Results showed 59% of patients developed osteophytes at any level of the lumbar spine. Researchers found similar incidences of disc space narrowing and spine OA at 38.1% and 31.4%, respectively, as well as incidences of facet joint OA at 10.2% and of spondylolisthesis at 9.1%. Researchers noted approximately 34% of participants had a worsening of osteophytes, 24% had a worsening of disc space narrowing and 8% had a worsening of spondylolisthesis.
According to results, obesity was a risk factor for incidence of disc space narrowing, facet joint OA, spine OA, spondylolisthesis and low back pain, as well as a risk factor for worsening disc space narrowing and low back pain.

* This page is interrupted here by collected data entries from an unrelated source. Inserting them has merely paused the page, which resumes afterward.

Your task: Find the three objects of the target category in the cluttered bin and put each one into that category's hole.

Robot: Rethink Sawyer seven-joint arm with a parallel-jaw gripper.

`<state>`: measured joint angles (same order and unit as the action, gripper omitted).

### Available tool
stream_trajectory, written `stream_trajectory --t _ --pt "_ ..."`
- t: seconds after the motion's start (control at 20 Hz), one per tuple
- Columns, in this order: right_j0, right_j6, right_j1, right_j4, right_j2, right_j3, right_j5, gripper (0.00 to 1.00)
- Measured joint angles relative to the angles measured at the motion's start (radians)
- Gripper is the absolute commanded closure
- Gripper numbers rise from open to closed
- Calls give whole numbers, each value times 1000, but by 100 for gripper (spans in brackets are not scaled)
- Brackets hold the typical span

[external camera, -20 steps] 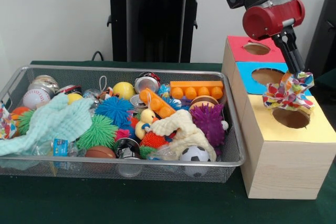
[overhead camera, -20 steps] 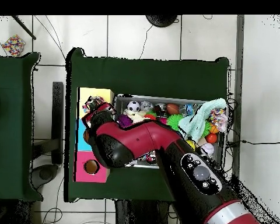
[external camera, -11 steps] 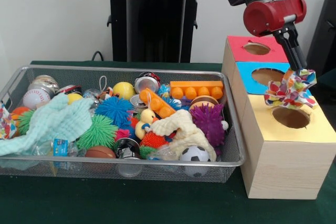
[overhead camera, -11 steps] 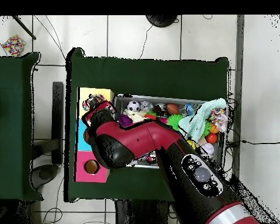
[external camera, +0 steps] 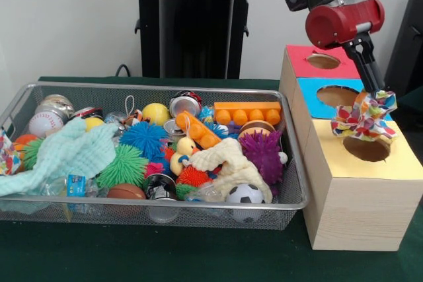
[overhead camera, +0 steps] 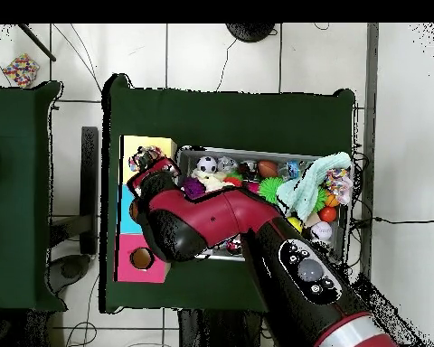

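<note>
The end effector [external camera: 375,97] is clamped on a colourful dotted cloth [external camera: 363,118], which hangs bunched up right under it, just above the round hole [external camera: 366,148] in the yellow top [external camera: 344,160] of the wooden box [external camera: 350,209]. The cloth's lower edge overlaps the hole's rim from this angle, but I can't tell if it's actually touching. Behind the end effector on the same box are the blue section [external camera: 327,94] and then the red section [external camera: 317,61], each with its own hole.

Off to the side of the end effector, on the green table [external camera: 165,255], sits the wire bin [external camera: 152,206], just beside the box. It's packed: a mint cloth [external camera: 63,156], a cream cloth [external camera: 228,160], a purple spiky ball [external camera: 263,152], a blue spiky ball [external camera: 144,138], a green spiky ball [external camera: 123,166], a soccer ball [external camera: 245,195], a baseball [external camera: 45,123], an orange block [external camera: 247,111] and a small rubber duck [external camera: 182,153].

From overhead the arm [overhead camera: 221,221] covers most of the box, with the cloth [overhead camera: 146,161] peeking out over the yellow end.
</note>
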<state>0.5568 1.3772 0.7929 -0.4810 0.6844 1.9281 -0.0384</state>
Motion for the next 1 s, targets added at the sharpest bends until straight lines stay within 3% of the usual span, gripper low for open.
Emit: stream_trajectory --t 1.0 --pt "-117 0 -68 -1 -120 -2 -68 100"
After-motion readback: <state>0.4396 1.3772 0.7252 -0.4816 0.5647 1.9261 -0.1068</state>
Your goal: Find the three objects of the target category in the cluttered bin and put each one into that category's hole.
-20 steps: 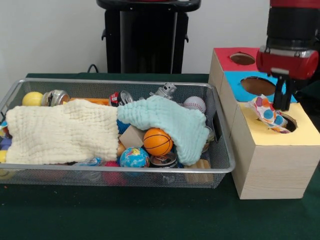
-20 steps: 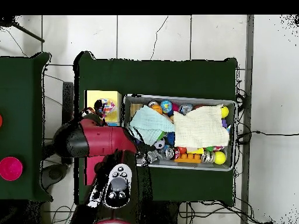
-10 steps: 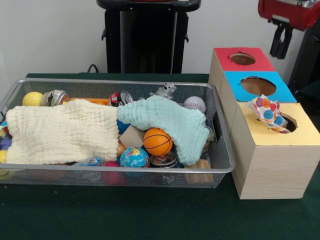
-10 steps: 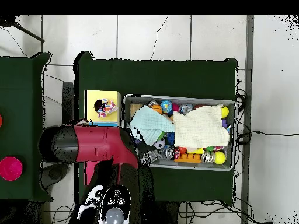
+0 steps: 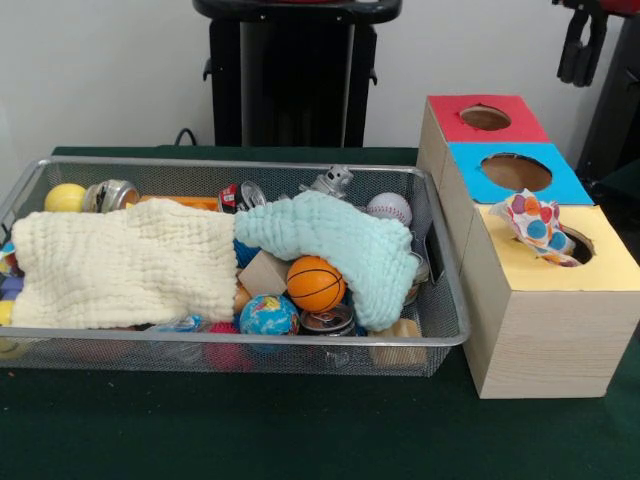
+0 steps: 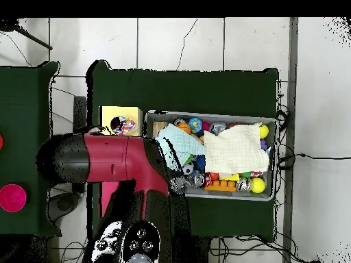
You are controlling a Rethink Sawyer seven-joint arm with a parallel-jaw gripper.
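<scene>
A polka-dot cloth [image 5: 535,228] lies crumpled in the hole of the yellow box [image 5: 600,268], half sticking out; the overhead view shows the polka-dot cloth [image 6: 123,125] there too. My gripper [image 5: 583,45] hangs high at the top right, well above the boxes, open and holding nothing. The wire bin [image 5: 445,335] holds a cream cloth [image 5: 120,265] and a mint cloth [image 5: 335,245] draped over the clutter. Showing around them are a basketball [image 5: 315,283], a globe ball [image 5: 268,315], a baseball [image 5: 389,208] and a yellow ball [image 5: 64,197].
Behind the yellow box stand a blue box [image 5: 516,172] and a red box [image 5: 485,117], each with a round hole. Cans, a wooden block [image 5: 262,272] and a silver figurine [image 5: 333,181] lie in the bin. My arm [image 6: 110,161] covers those two boxes from overhead.
My gripper has risen from just over the yellow box's hole to the top right corner. The polka-dot cloth was let go and stays in the hole.
</scene>
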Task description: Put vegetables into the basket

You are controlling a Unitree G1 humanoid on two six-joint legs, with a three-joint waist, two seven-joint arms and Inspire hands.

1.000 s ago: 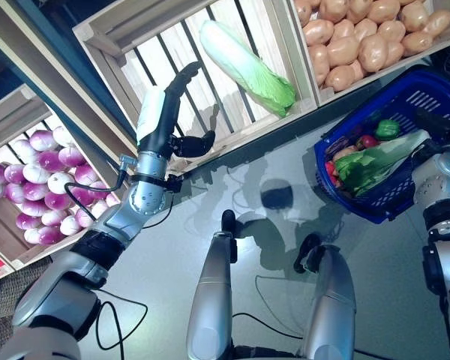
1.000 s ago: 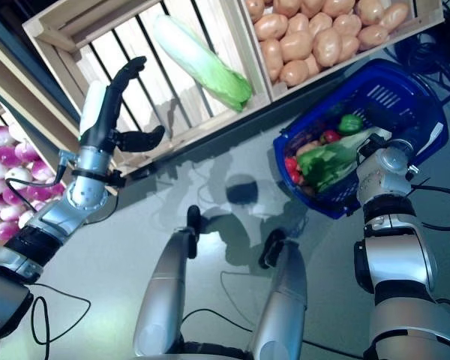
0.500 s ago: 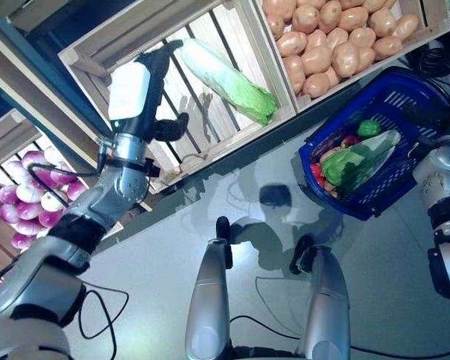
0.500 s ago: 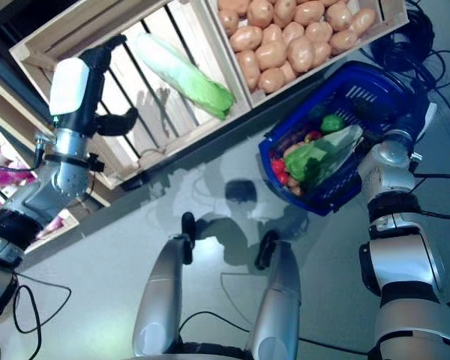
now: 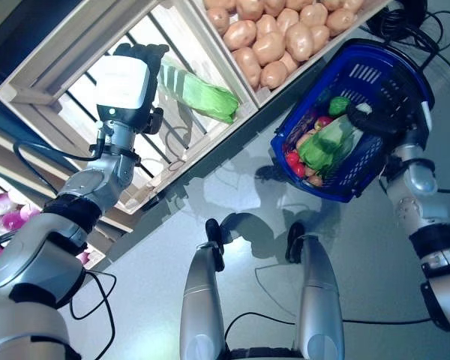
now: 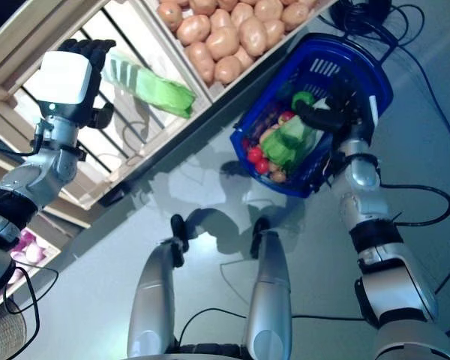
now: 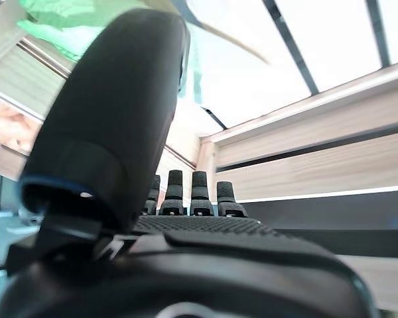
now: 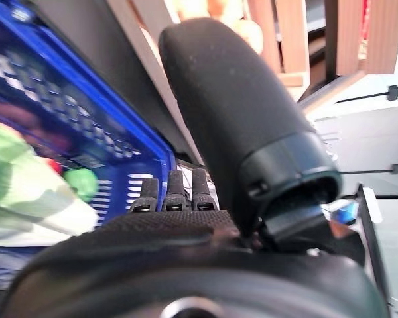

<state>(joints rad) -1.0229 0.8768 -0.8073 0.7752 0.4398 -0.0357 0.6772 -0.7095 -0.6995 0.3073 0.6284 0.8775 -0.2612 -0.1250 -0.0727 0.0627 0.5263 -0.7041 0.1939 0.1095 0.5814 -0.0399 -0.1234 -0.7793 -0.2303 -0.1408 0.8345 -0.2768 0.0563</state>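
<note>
Reaching further into the slatted crate [image 5: 75, 82], the left hand [image 5: 124, 79] now covers the cabbage [image 5: 199, 91] stem, fingers relaxed; a shallow grip could let it slip.

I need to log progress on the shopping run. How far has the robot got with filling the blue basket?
Partly done: the blue basket, carried by the right hand, already holds a leafy cabbage, a green pepper and red vegetables. In hand: the left hand reaches over the napa cabbage in the slatted crate; whether it grips it cannot be told. Left: lifting that cabbage across into the basket.
</note>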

Although knee OA was a risk factors for the incidence of facet joint OA, researchers found hip and hand OA were not risk factors for radiographic changes in the lumbar spine. Researchers noted baseline osteophytes and spine OA were predictors of incident low back pain, while the presence of vertebral osteophytes and having mild of moderate low back pain at baseline were predictors for worsening low back pain. Results showed patients were 39% more likely to progress in low back pain severity if they had hip OA at baseline.
“These findings may have important implications for clinical practice, especially where diagnostic imaging is being used for better understanding the relationship between lumbar spine degeneration and [low back pain] LBP,” the authors wrote.